* [TASK BRIEF]
Find every line in the records below that holds the word "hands", and copy each one.

[DATA TO EXAMINE Boundary: Start]

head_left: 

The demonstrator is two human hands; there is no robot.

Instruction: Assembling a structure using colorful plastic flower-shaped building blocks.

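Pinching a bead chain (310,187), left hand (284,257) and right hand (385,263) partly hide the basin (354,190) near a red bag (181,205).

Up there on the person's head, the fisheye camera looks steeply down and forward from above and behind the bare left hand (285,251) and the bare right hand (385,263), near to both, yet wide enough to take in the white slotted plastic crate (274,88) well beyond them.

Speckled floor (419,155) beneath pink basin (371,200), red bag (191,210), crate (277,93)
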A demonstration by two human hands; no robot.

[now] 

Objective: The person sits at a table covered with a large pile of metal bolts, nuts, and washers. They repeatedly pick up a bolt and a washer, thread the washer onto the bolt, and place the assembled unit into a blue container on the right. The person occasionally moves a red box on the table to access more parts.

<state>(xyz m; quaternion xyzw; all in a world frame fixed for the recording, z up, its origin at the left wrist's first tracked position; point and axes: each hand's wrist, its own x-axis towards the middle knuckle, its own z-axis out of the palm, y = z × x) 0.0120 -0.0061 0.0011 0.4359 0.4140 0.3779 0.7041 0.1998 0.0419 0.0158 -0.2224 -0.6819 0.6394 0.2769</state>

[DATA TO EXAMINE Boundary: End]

* [RESPONSE FOR THIS EXERCISE]
The demonstrator is two human hands; there is no robot.
A demonstration by two human hands; no robot.

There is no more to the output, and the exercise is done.